### Exercise directions
Return every line from the one with "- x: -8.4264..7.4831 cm" through the one with "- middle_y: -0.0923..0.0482", inclusive, exactly as it appears below.

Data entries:
◇ ◇ ◇ ◇ ◇

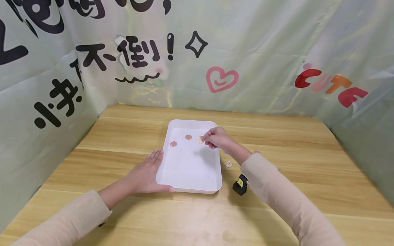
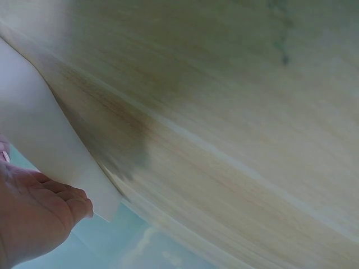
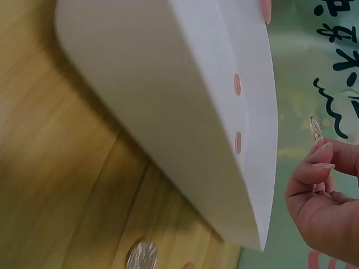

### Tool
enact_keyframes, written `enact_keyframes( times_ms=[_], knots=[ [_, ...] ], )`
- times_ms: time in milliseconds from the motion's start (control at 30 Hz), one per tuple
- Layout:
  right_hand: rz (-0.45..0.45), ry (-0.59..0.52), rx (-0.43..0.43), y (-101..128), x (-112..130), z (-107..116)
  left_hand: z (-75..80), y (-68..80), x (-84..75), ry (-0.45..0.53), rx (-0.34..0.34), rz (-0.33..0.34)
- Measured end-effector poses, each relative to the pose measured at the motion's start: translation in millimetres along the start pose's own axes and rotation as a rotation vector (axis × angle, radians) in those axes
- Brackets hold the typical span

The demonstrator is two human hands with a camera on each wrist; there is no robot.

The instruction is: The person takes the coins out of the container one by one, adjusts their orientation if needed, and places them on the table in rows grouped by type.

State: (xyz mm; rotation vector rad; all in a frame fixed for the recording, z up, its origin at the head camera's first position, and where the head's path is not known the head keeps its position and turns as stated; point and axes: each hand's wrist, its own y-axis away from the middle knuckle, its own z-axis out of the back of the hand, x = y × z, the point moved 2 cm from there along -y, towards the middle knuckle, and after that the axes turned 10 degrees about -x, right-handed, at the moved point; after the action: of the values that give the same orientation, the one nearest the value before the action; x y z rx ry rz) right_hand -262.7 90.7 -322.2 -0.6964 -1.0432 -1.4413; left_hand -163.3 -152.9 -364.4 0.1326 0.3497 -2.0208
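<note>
A white rectangular tray lies on the wooden table. Inside it, toward the back, are two copper-coloured coins, a left coin and a middle coin. My right hand pinches a paler coin between thumb and fingertips above the tray's back right part. In the right wrist view this coin is held up on edge, apart from the tray. My left hand rests against the tray's left side, fingers fairly straight, thumb along the front edge. The left wrist view shows its fingers touching the tray's outer wall.
A silvery coin lies on the table right of the tray. A copper-coloured coin and another small coin are partly hidden by my right sleeve. A black device with a yellow label is at that sleeve. Printed cloth hangs behind the table.
</note>
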Motion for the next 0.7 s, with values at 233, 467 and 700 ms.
enact_keyframes(
  times_ms=[233, 467, 700],
  knots=[
    [0.003, 0.007, 0.009, 4.3, -13.5, 20.8, 0.2, 0.4, -0.8, 0.001, -0.004, -0.009],
    [0.021, -0.013, 0.014, 11.1, -27.7, 43.4, 0.0, 0.9, -0.5, 0.004, -0.01, -0.01],
    [0.017, 0.0, 0.007, 18.0, -45.1, 64.9, -1.8, 0.1, -0.1, -0.001, -0.024, -0.021]
  ],
)
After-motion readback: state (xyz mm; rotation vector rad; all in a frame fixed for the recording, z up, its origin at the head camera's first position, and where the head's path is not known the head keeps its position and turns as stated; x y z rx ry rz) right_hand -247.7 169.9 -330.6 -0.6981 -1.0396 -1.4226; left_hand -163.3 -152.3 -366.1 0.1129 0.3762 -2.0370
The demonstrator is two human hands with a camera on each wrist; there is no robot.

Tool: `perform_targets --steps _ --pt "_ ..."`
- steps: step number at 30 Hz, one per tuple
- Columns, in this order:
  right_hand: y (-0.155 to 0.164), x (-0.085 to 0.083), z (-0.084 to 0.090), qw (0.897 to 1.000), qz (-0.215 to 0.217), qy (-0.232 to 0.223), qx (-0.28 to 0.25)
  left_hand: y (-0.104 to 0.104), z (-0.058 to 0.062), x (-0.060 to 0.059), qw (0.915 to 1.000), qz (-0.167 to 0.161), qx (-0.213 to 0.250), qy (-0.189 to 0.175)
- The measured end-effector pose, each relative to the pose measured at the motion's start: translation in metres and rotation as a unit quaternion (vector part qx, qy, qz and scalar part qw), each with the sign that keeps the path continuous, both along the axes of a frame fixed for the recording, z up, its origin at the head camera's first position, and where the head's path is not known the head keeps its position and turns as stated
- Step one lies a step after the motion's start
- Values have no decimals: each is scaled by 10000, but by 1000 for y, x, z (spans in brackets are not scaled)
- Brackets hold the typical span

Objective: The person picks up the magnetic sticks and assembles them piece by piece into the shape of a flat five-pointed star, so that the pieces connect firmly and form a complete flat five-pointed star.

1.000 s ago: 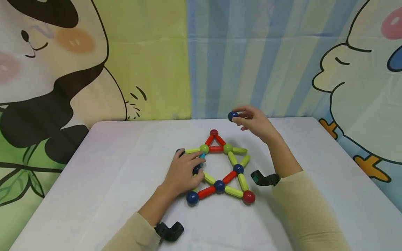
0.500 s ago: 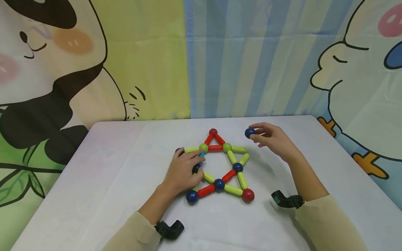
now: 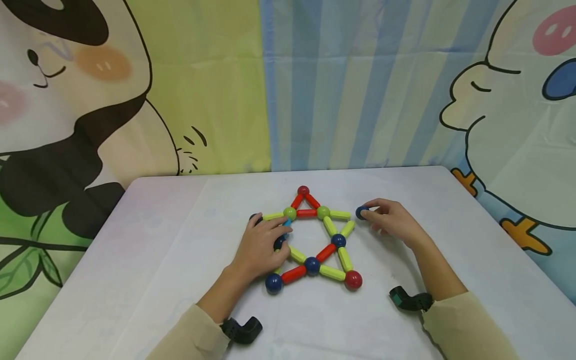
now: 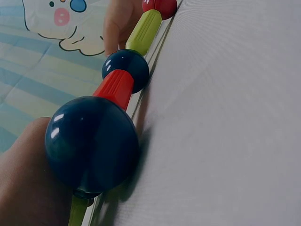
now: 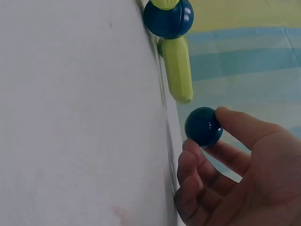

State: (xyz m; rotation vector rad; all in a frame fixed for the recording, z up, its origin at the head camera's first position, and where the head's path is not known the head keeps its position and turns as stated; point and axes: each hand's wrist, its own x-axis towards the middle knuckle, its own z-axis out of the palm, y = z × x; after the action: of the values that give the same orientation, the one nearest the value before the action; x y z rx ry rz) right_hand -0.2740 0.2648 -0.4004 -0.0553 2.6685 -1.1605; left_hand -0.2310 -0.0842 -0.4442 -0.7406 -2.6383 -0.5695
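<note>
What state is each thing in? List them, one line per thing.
Star figure: flat on the table, its right point unfinished, two green sticks ending bare.
Loose blue ball: pinched in the right hand's fingers, just off the bare stick ends, not joined.
Right hand: grips the loose blue ball.
Left hand: rests on the star's left side, fingers bent over it.
Table: covered with a white cloth.
</note>
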Motion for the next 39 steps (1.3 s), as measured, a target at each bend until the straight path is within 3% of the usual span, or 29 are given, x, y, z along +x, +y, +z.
perform_targets --steps 6,15,39 --pt "-5 0 -4 9998 35 43 202 0 0 0 10000 -11 20 25" --pt "-8 -1 -4 9985 415 167 316 -2 2 -1 10000 -1 11 38" --pt "-3 -2 -5 9986 454 60 271 0 3 -4 9999 -11 -90 -50"
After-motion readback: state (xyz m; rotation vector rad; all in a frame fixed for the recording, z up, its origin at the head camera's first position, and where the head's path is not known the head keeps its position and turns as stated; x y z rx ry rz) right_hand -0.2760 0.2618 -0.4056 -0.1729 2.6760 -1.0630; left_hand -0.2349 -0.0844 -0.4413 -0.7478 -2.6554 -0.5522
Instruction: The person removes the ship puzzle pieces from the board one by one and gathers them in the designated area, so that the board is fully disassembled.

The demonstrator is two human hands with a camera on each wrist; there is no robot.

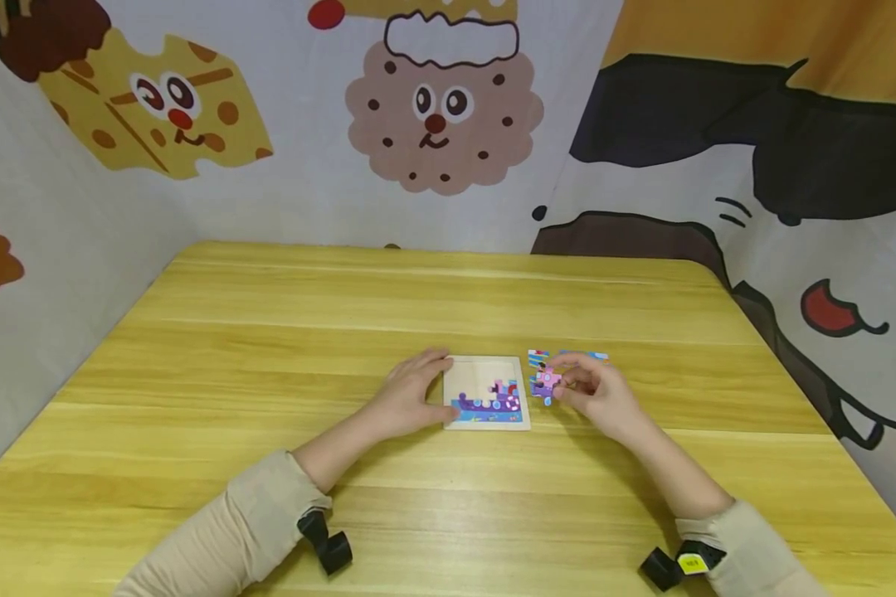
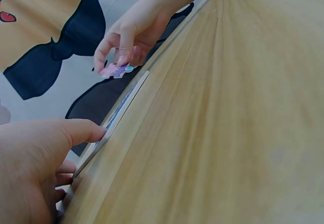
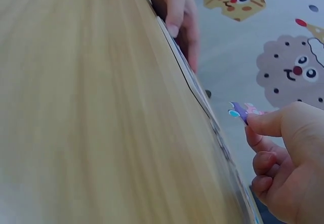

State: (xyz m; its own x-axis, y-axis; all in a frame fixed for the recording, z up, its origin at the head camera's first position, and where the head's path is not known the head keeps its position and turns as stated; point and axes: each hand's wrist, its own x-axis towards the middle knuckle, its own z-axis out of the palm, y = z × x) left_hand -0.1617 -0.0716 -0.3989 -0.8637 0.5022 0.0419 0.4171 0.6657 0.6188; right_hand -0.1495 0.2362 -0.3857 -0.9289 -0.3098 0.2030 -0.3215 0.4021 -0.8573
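Note:
A square puzzle board (image 1: 472, 375) with a pale rim lies on the table, its lower part filled with blue and purple pieces and its upper part bare wood. My left hand (image 1: 403, 400) holds the board's left side, thumb over the near corner and fingers by the far corner. To the right of the board, my right hand (image 1: 601, 396) pinches a pink and purple puzzle piece (image 3: 244, 113) between thumb and index finger. In the left wrist view that piece (image 2: 117, 71) appears raised above the board's far end.
Loose puzzle pieces (image 1: 538, 357) lie just right of the board, partly hidden behind the right hand. The wooden table (image 1: 448, 514) reaches back to a cloth (image 1: 284, 207) printed with cartoon food. Black wrist cameras (image 1: 328, 547) sit at both cuffs.

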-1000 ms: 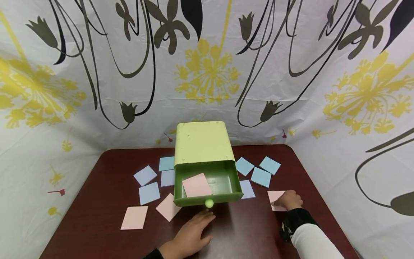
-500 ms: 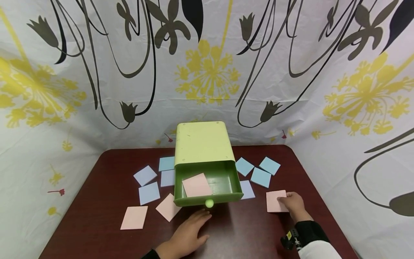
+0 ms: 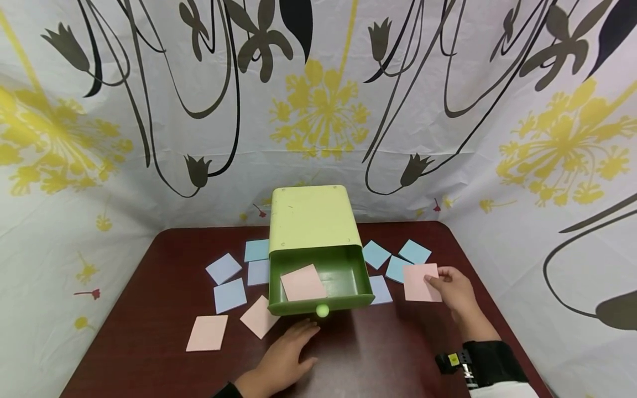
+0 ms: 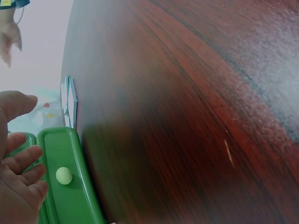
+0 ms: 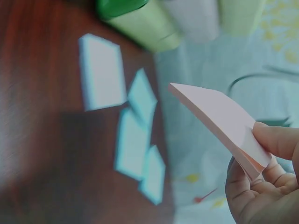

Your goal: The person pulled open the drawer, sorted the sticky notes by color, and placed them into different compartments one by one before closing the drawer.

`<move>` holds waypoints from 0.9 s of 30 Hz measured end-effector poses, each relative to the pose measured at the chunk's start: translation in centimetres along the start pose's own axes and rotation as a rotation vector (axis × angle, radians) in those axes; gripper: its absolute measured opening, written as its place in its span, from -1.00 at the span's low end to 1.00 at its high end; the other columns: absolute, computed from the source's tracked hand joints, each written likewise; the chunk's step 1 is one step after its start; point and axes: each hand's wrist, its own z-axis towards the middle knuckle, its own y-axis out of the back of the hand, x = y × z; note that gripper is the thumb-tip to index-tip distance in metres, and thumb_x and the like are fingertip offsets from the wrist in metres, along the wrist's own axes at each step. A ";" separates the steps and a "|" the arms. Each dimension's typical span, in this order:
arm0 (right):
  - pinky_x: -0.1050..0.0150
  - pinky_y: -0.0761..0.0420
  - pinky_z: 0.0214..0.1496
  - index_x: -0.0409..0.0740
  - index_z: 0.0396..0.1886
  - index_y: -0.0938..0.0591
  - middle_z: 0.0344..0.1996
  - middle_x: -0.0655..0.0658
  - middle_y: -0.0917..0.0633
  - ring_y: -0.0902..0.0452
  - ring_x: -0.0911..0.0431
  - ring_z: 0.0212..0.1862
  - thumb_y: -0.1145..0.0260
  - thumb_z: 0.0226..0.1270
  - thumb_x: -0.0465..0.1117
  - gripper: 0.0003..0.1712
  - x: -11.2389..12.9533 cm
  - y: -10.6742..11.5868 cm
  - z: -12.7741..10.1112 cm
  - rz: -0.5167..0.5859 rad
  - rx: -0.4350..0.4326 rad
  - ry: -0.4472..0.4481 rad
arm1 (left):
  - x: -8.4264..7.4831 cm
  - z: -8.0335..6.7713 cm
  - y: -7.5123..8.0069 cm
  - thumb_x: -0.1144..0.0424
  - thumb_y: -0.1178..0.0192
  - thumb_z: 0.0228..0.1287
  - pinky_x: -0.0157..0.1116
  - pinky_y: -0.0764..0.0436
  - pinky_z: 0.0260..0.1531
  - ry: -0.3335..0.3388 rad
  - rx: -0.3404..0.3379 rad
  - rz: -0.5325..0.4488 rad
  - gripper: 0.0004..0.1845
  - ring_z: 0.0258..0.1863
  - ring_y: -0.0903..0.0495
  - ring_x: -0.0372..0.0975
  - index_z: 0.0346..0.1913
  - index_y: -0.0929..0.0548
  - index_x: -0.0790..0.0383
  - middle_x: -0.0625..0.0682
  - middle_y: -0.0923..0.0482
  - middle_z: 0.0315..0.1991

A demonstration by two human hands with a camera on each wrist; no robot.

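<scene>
My right hand (image 3: pixel 457 294) pinches a pink sticky note pad (image 3: pixel 419 282) by its right edge, thumb on top and fingers below. In the right wrist view the sticky note pad (image 5: pixel 219 119) is tilted and held above the table. My left hand (image 3: pixel 281 356) lies with relaxed, extended fingers just in front of the pulled-out green drawer (image 3: pixel 343 305), near its round knob (image 3: pixel 322 310); it holds nothing. Inside the drawer is another pink pad (image 3: pixel 302 283). The drawer belongs to a pale yellow-green box (image 3: pixel 314 216).
Left of the box lie two pink pads, one being the far-left pad (image 3: pixel 207 333), plus several blue and lilac pads (image 3: pixel 230 296). To its right are light-blue pads (image 3: pixel 376 254) and a lilac pad (image 3: pixel 380 290). A patterned curtain (image 3: pixel 318 110) stands behind the dark red table (image 3: pixel 134 342).
My right hand has gripped the pink sticky note pad and lifted it off the table, up and slightly left. My left hand has shifted slightly left and down; the drawer stays pulled out.
</scene>
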 end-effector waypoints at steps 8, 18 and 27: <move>0.37 -0.53 -0.32 -0.36 0.16 -0.40 -0.08 -0.28 -0.52 -0.46 0.06 -0.18 -0.21 0.42 -0.01 -0.45 4.5 0.1 -1.7 0.007 -0.019 0.099 | 0.5 -0.5 0.4 0.15 -0.33 0.21 -0.06 -0.44 0.21 0.069 0.044 -0.050 -0.43 0.31 -0.36 0.01 0.27 -0.49 0.23 0.11 -0.45 0.27; 0.40 -0.55 -0.34 -0.34 0.07 -0.43 -0.22 -0.13 -0.58 -0.48 0.23 -0.31 -0.27 0.38 -0.08 -0.53 8.5 -0.8 -3.6 0.080 -0.011 0.194 | 1.4 -1.4 0.8 0.17 -0.34 0.20 -0.02 -0.45 0.19 0.093 0.011 -0.051 -0.42 0.30 -0.37 0.02 0.27 -0.48 0.27 0.13 -0.44 0.27; 0.40 -0.57 -0.31 -0.35 0.05 -0.45 -0.23 -0.14 -0.59 -0.50 0.23 -0.32 -0.29 0.36 -0.18 -0.59 10.5 -2.6 -4.4 0.138 0.044 0.252 | 2.0 -2.1 0.9 0.18 -0.34 0.18 -0.02 -0.43 0.21 0.099 -0.023 -0.029 -0.43 0.28 -0.39 0.03 0.25 -0.50 0.29 0.14 -0.47 0.24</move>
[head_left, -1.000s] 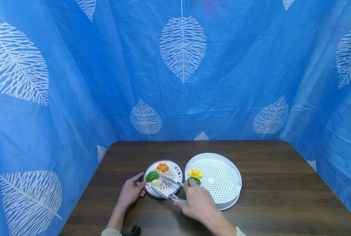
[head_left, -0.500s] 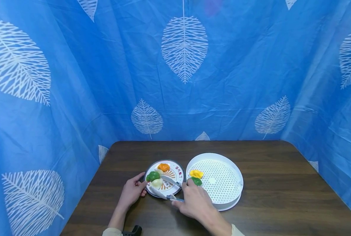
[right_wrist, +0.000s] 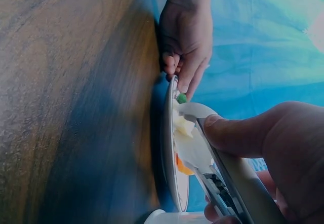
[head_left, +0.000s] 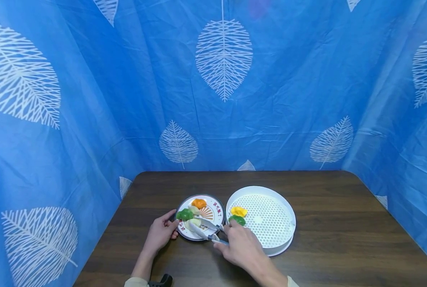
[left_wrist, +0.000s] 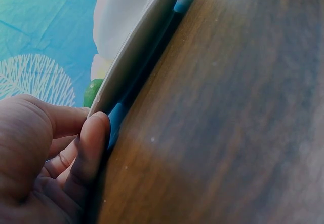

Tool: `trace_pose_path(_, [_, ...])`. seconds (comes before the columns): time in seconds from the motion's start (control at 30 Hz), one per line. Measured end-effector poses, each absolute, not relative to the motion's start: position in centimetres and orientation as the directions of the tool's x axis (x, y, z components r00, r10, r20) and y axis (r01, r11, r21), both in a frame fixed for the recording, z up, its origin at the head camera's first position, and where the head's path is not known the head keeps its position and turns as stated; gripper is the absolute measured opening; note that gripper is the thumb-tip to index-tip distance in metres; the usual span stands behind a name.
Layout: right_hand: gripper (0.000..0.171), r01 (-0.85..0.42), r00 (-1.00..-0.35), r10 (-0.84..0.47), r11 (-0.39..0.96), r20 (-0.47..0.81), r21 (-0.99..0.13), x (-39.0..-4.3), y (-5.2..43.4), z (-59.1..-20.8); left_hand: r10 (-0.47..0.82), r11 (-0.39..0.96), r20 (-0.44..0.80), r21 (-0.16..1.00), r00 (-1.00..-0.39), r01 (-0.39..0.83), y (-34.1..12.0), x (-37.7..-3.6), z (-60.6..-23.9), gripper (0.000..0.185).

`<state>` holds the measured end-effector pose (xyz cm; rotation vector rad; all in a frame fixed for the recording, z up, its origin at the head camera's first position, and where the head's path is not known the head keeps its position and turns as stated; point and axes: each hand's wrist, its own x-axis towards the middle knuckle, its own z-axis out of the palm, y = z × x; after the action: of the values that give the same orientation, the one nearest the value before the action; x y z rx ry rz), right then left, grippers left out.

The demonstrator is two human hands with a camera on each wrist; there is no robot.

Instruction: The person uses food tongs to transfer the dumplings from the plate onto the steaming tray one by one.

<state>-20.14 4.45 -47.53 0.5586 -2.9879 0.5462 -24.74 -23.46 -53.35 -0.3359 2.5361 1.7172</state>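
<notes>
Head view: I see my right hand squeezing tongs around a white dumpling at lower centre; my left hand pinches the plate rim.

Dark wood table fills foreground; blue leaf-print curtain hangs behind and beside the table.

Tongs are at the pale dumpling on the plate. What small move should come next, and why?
Probably squeeze the tongs shut on the pale dumpling: their tips straddle it on the plate, which the left hand steadies, but it is not lifted yet.
</notes>
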Motion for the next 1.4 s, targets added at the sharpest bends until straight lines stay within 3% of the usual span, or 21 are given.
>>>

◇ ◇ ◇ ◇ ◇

### Written reply
  - x: -8.4264..7.4831 cm
  - z: -8.0335..6.7713 cm
  - y: -7.5123..8.0069 cm
  - thumb_x: -0.1144..0.0424
  - thumb_y: -0.1178..0.0192
  - thumb_z: 0.0228..0.1287
  - pinky_x: -0.0157..0.1116
  - pinky_y: -0.0764..0.0436
  - pinky_z: 0.0260..0.1531
  - ry: -0.3335..0.3388 rad
  - rx: -0.3404..0.3379 rad
  - rz: -0.5325..0.4488 rad
  - gripper: 0.0004..0.1845
  - ring_z: 0.0258..0.1863
  - ring_y: -0.0903..0.0495
  - ring_x: -0.0372..0.0975
  - index_z: 0.0346..0.1913
  - index_y: -0.0929..0.0548
  - index_x: -0.0790..0.0383
  - middle_x: -0.0625..0.0682
  - middle_y: -0.0923..0.0482

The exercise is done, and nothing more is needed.